Выбор домена
Для данной работы выбрала SH2 - Белковый домен SH2, позволяющий содержащим его белкам взаимодействовать с фосфорилированными тирозинами других белков. Белки, содержащие этот домен, обычно участвуют в передаче сигнала рецептору тирозин-киназы. Pfam AC PF00017, Pfam ID SH2. Домен входит в 9081 последовательность из 283 организмов, входит в 379 доменных архитектур, в базе данных PDB находится 390 трехмерных структур. Ниже приведено изображение каталитической субъединицы, содержащий данный домен (рис. 1). Страница домена в Pfam.
Рисунок 1. SH2, пространственная структура.
С помощью Jalview загрузила выравнивание домена. Ассоциировала структуру 2CR4 c 3BP2_HUMAN. Сделала раскраску по ClustalX и консервативность 13%. Сохранила выравнивание в формате .fasta и .jar.
Выбрала домены для дальнейшей работы.
домены входящие в архитектуру | схема | количество последовательностей |
SH3_1, SH2, Pkinase_Tyr | 865 | |
PID, SH2 | 242 | |
Ссылка на список архитектур в Pfam.
Описание доменов:
SH3_1- домен цитоплазматических тирозин-киназ и фосфолипаз, не входящий в их каталитические центры. ссылка в Pfam на домен SH2\3_1 Pkinase_Tyr- домен тирозин-киназны. ссылка в Pfam на домен Pkinase_Tyr PID- домен, взаимодействующий с фосфорилированным тирозином. ссылка в Pfam на домен PID
Выбор таксонов и подтаксонов: Для архитектуры SH2+SH3_1+Pkinase_Tyr было выбрано 12 последовательностей с систематикой Metazoa, Chordata и 13 с систематикой Metazoa, Ecdysozoa,3 с систематикой Metazoa, Platyhelminthes, 4 с систематикой Metazoa Porifera. Для архитектуры PID+SH2 было выбрано 24 последовательностей с систематикой Metazoa, Chordata и 15 с систематикой Metazoa, Ecdysozoa.

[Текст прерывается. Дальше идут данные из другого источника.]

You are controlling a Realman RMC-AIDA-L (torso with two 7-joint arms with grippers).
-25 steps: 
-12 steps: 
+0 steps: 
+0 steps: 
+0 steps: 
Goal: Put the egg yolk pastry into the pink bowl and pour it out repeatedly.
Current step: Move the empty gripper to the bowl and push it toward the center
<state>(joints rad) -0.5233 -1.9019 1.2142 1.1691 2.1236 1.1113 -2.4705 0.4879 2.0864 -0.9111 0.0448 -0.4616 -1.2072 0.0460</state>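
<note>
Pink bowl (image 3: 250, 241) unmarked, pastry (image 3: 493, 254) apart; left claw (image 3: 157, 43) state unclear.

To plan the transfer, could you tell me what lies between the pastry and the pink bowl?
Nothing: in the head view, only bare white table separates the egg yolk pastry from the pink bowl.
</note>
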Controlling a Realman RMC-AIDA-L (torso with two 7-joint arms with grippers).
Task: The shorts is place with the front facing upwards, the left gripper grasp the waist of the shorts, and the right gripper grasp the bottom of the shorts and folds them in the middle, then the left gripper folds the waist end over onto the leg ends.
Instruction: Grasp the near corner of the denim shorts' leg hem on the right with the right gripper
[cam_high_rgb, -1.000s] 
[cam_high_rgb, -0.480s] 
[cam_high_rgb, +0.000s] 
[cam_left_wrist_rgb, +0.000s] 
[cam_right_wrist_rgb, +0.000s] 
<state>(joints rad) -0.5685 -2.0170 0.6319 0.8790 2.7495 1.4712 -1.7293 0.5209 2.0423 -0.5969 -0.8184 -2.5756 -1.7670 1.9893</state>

Получила таблицу с информацией об архитектуре всех последовательностей, содержащих выбранный домен с помощью скрипта swisspfam_to_xls.py. Составила список последовательностей с указанием доменной архитектуры. Использовала сводную таблицу в Excel: строки – AC последовательностей, столбцы – домены Pfam. Скачала полные записи всех последовательностей из Uniprot, запустила скрипт uniprot_to_taxonomy.py. Перенесла таксономию с основную таблицу. Далее выбрала таксоны, как описано выше.
Выбрала по 25 последовательностей из каждой выбранной выше архитектуры. С помощью скрипта filter_alignment.py оставила только выбранные последовательности из выравнивания. Далее открыла проект в JalView, удалила пустые колонки, создала группы по архитектурам (сверху находятся последовательности, взятые из белков с одним доменом, внизу - последовательности в архитектуре), удалила плохо выровненные участки. Сохранила выравнивание в формате .jar. Ниже привожу изображение выравнивания (ClustalX, консервативноcть 30%) (рис. 2).
Рисунок 2.Выравнивание отобранных последовательностей домена. Сверху выравнивание двудоменного белка, внизу - трехдоменного.
Исходя из выравнивания, все-таки можно понять, что большая консервативность в значимых участках - альфа-спиралях и бета-тяжах - существует. Наибольшая консервативность наблюдается у трехдоменных белков.